◆ **Description of the task**
Please transcribe the listing that follows exactly; images are to be excluded.

==========

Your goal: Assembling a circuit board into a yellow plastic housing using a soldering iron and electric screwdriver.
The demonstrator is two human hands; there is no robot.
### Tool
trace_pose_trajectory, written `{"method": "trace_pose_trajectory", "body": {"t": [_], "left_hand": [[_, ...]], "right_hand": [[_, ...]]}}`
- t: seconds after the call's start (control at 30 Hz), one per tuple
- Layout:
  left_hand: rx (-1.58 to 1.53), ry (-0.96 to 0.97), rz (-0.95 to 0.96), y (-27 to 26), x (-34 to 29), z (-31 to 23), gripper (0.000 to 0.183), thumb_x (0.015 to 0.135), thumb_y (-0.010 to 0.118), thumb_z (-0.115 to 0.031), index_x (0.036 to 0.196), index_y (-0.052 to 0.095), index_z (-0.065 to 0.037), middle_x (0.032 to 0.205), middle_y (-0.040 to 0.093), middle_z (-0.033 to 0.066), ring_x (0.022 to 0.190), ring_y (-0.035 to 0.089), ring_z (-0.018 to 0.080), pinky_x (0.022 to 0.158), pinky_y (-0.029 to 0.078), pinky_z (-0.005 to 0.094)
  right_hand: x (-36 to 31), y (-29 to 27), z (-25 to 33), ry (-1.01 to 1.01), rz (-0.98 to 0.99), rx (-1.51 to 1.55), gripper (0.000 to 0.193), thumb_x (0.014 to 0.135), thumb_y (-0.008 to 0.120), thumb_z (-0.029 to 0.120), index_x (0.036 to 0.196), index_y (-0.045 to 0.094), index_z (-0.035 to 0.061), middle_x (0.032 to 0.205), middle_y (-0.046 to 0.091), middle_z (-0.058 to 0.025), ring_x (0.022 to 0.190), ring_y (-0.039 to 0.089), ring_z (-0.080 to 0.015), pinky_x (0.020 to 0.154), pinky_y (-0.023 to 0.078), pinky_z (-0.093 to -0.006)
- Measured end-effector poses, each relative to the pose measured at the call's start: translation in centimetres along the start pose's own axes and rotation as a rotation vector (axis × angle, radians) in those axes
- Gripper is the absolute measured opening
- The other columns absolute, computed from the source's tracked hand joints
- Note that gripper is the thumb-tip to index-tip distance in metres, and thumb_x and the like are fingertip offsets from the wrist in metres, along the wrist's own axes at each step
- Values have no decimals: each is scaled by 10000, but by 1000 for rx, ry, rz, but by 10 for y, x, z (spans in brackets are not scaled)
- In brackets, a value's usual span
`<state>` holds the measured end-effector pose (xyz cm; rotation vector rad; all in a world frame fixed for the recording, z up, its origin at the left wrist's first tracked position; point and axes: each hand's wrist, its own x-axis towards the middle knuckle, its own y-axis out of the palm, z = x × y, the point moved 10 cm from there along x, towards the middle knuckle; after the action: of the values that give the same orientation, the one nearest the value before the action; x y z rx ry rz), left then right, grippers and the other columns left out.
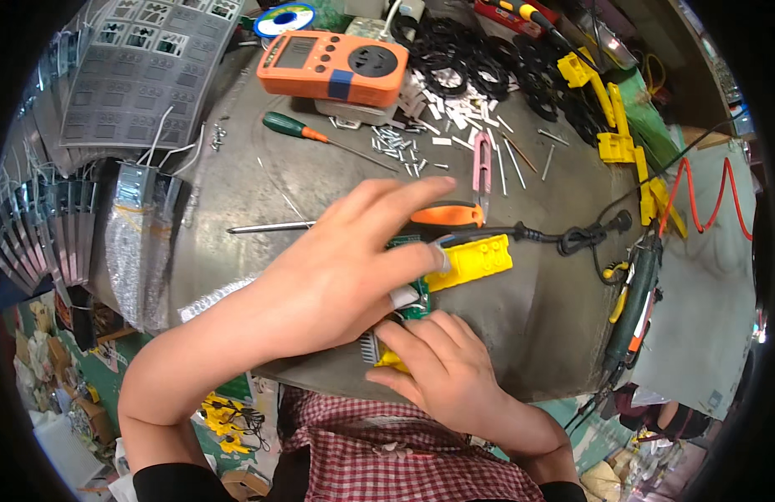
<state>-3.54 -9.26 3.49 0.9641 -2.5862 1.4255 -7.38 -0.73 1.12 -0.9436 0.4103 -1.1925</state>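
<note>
My left hand [346, 268] reaches across a green circuit board [419, 306] and covers much of it. Its index finger stretches out, while the wrapped thumb tip and another finger close at the board. Beside that thumb lies an open yellow plastic housing [475, 261]. My right hand [446, 364] grips a second yellow plastic piece [392, 361] at the board's near end, where a grey ribbed metal part [369, 347] shows. A black power cord [521, 233] runs rightward from behind my left thumb. An orange-handled tool [448, 215] lies just beyond.
An orange multimeter [333, 67] stands at the back, with a green-handled screwdriver [295, 127], scattered screws [396, 144] and black coiled cords [463, 58] around it. Yellow housings [618, 146] and a soldering iron [638, 293] line the right edge. Wrapped metal strips [136, 243] hang at left.
</note>
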Motion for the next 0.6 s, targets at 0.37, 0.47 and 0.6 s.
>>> {"method": "trace_pose_trajectory", "body": {"t": [0.37,0.47,0.6], "left_hand": [[147,-289,126,-23,-34,54,307,771,663,-24,1059,559,-38,872,688,69,879,633,303,830,455,382],[-31,-322,18,-19,-28,32,433,728,714,-107,1104,515,-26,957,663,80,962,590,306,869,426,419],[-39,-348,67,-5,-26,25,498,706,705,-82,1146,484,-12,893,620,65,938,565,294,902,395,407]], "right_hand": [[8,0,2,-48,28,-56,496,746,704,179,1182,568,-12,736,476,-25,682,492,-166,616,405,-299],[6,-4,9,-95,9,-35,506,738,712,176,1180,566,-24,743,493,-30,680,501,-168,607,406,-299],[4,-6,10,-87,41,28,512,739,716,175,1178,560,-37,752,510,-35,679,516,-171,610,425,-301]]}}
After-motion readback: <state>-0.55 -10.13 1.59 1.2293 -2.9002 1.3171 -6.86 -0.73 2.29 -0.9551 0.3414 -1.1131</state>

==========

◆ **Answer section**
Your goal: Assembling a circuit board into a yellow plastic housing using a soldering iron and electric screwdriver.
The demonstrator is two human hands; there is no robot.
### Tool
trace_pose_trajectory, written `{"method": "trace_pose_trajectory", "body": {"t": [_], "left_hand": [[_, ...]], "right_hand": [[_, ...]]}}`
- t: seconds after the call's start (control at 30 Hz), one per tuple
- Layout:
  left_hand: rx (-1.58 to 1.53), ry (-0.96 to 0.97), rz (-0.95 to 0.96), y (-27 to 26), x (-34 to 29), z (-31 to 23), gripper (0.000 to 0.183), thumb_x (0.015 to 0.135), thumb_y (-0.010 to 0.118), thumb_z (-0.115 to 0.031), index_x (0.036 to 0.196), index_y (-0.052 to 0.095), index_z (-0.065 to 0.037), middle_x (0.032 to 0.205), middle_y (-0.040 to 0.093), middle_z (-0.033 to 0.066), ring_x (0.022 to 0.190), ring_y (-0.035 to 0.089), ring_z (-0.018 to 0.080), pinky_x (0.022 to 0.158), pinky_y (-0.029 to 0.078), pinky_z (-0.005 to 0.094)
  right_hand: x (-36 to 31), y (-29 to 27), z (-25 to 33), ry (-1.01 to 1.01), rz (-0.98 to 0.99), rx (-1.51 to 1.55), gripper (0.000 to 0.193), thumb_x (0.014 to 0.135), thumb_y (-0.008 to 0.120), thumb_z (-0.029 to 0.120), index_x (0.036 to 0.196), index_y (-0.045 to 0.094), index_z (-0.035 to 0.061), middle_x (0.032 to 0.205), middle_y (-0.046 to 0.091), middle_z (-0.058 to 0.025), ring_x (0.022 to 0.190), ring_y (-0.039 to 0.089), ring_z (-0.080 to 0.015), pinky_x (0.020 to 0.154), pinky_y (-0.023 to 0.078), pinky_z (-0.093 to -0.006)
- Measured end-effector poses, each relative to the pose measured at the call's start: translation in centimetres along the start pose's own axes and rotation as a rotation vector (axis × angle, radians) in those axes
- Gripper is the absolute measured opening
- The other columns absolute, computed from the source's tracked hand joints
- Note that gripper is the thumb-tip to index-tip distance in metres, and thumb_x and the like are fingertip offsets from the wrist in metres, along the wrist's own axes at each step
- Values have no decimals: each is scaled by 10000, but by 1000 for rx, ry, rz, but by 10 for y, x, z (spans in brackets are not scaled)
- In brackets, a value's usual span
`<state>` holds the measured end-effector pose (xyz cm; rotation vector rad; all in a world frame fixed for the recording, z up, its origin at the left wrist's first tracked position; point and axes: each hand's wrist, its own x-axis towards the middle knuckle, its own y-axis out of the palm, z = x × y, the point moved 10 cm from there along x, towards the middle knuckle; after the action: of the values that give the same orientation, the one nearest the value before the action; x y z rx ry rz), left then right, grippers and the other columns left out.
<state>-3.54 -9.26 3.49 0.9641 -2.5862 1.4255 -7.38 -0.73 1.12 -0.9436 0.4103 -1.1925</state>
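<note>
My left hand [346, 268] reaches across a green circuit board [419, 306] and covers much of it. Its index finger stretches out, while the wrapped thumb tip and another finger close at the board. Beside that thumb lies an open yellow plastic housing [475, 261]. My right hand [446, 364] grips a second yellow plastic piece [392, 361] at the board's near end, where a grey ribbed metal part [369, 347] shows. A black power cord [521, 233] runs rightward from behind my left thumb. An orange-handled tool [448, 215] lies just beyond.
An orange multimeter [333, 67] stands at the back, with a green-handled screwdriver [295, 127], scattered screws [396, 144] and black coiled cords [463, 58] around it. Yellow housings [618, 146] and a soldering iron [638, 293] line the right edge. Wrapped metal strips [136, 243] hang at left.
</note>
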Motion for the next 0.6 s, targets at 0.37, 0.47 and 0.6 s.
>>> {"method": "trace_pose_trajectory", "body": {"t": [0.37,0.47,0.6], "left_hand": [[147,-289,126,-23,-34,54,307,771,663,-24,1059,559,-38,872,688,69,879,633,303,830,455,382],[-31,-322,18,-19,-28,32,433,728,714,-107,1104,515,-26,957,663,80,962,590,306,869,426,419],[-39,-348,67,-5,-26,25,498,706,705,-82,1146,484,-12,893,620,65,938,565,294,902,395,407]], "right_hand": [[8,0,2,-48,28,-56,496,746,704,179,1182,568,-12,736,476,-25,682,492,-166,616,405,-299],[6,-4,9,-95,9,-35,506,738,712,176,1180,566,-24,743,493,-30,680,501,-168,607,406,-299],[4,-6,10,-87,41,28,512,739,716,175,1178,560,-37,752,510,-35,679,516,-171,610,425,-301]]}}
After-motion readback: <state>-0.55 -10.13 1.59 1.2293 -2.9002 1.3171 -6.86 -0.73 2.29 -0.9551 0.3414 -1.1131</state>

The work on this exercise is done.